China can secure weapons sales, security equipment sales, government supply contracts, mining and infrastructure contracts, agricultural equipment, citizen commodities, banking, in a similar and smaller version of US-Saudi partnerships.

Strong trade ties can promote strong cultural ties.

China is currently a major ally of Pakistan, and will have some kind of joint strategy with Imran Khan to promote peace in western Pakistan, which is strongly influenced by the Taliban.

Chinese mines within Afghanistan and close to Iran and Pakistan can ship material and be supplies through their borders, Beijing and Tehran have a 25 year agreement of partnership.

  • Meh, Afghanistan is horribly poor compared to Saudi Arabia, so Taliban ability to repay China in pure economic terms is rather doubtful as an incentive. A comparison with what China did in Laos would be more appropriate. Commented Oct 1, 2021 at 5:27

The new Taliban regime has termed China its ‘most important partner’ and a ‘dependable friend’ for aid, investments and infrastructure projects. These depictions are significant because the Taliban does not expect to receive foreign aid from other sources, such as the World Bank or the IMF, to stave off an economic catastrophe. Part of what attracts the Taliban to China is its massive financial resources, evidenced by its US$1 trillion investment in its Belt and Road Initiative (BRI).

More importantly, the Taliban is being treated as a pariah by the international community at large. As such, it looks to China as a pillar of financial and diplomatic support at the United Nations. Notably, Chinese Foreign Minister Wang Yi’s address to the 2021 G20 foreign ministers’ meeting called for the lifting of unilateral sanctions against Afghanistan.

What drives China to solidify its ties with the Taliban government? Geopolitically, China is in a much better position today to play the role of a game-changer, with the decline of US power and its chaotic exit from Afghanistan.

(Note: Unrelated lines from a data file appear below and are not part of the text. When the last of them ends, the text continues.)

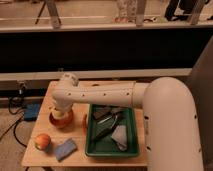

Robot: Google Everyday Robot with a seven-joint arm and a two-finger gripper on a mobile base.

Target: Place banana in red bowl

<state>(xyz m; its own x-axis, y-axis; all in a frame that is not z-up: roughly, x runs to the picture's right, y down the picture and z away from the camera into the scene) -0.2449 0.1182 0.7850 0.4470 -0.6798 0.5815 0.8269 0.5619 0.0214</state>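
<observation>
The red bowl point(61, 121) stands on the left part of the small wooden table point(46, 106). My white arm reaches across from the right, and its gripper point(62, 111) points straight down into the bowl. A pale yellow piece, the banana point(59, 115), shows just under the gripper, inside the bowl's rim. The arm's end hides most of the banana and the bowl's inside. I cannot see whether the gripper still grasps the banana.
A round orange-red fruit point(42, 141) and a blue-grey sponge point(65, 149) lie near the table's front left corner. A green tray point(113, 153) holding dark utensils and a grey cloth fills the right half. A railing runs behind the table.
</observation>
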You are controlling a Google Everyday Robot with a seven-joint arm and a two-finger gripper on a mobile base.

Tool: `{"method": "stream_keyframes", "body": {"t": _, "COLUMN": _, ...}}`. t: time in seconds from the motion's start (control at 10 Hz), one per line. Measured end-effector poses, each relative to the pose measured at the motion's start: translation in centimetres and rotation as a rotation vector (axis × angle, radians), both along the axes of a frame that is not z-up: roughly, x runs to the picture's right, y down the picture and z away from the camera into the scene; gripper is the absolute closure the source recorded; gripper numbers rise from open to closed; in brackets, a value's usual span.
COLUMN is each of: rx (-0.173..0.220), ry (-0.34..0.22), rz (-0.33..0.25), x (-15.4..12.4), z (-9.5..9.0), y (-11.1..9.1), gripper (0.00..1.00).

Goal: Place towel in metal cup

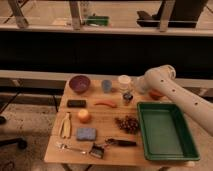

China is now emboldened to fill the power vacuum to serve its myriad strategic interests.

Beijing’s fundamental concern is about radicalisation spilling over into China. It is seriously engaged in negotiating with the interim Taliban government for a blanket guarantee that it will not export extremist forces to support Uyghur separatists in Xinjiang. Regardless of the magnitude of the threat, Beijing’s main concern is adopting all possible preventive measures to ensure internal security and stability.

China’s eyes are also cast on Afghanistan’s rare-earth metals, which are estimated at between US$1–3 trillion in value. These metals are used in rechargeable batteries for electric cars, computers, televisions, fibre optics and lasers. China’s direct investment in Afghanistan has spiked by nearly 12 per cent in 2020, apart from its investments in Afghanistan’s Mes Aynak copper mine project in 2008 and the Amu Darya oil exploration in 2011.

China also needs the Taliban’s full support for the successful completion of its BRI — and the Taliban is rolling out the red carpet. Taliban spokesperson Zabiullah Mujahid reportedly clarified that his government is willing to join the BRI’s China–Pakistan Economic Corridor.


It's a close neighbor so China want Afghanistan to become stable for its own regional security instead of seeing the country become unstable and bring instability into its own border. Plus, Afghanistan being in Central Asia, make it important for the BRI project.


People forget China is an authoritarian society with few friends and close allies during its quest to establish great projects like the Belt and Road Initiative. Working with the Taliban gives China a potential economic and strategic ally similar to how building closer relations with Russia helps give China a potential ally, even if said allies are only helping China due to potential financial support and similar 'hatred of the West'.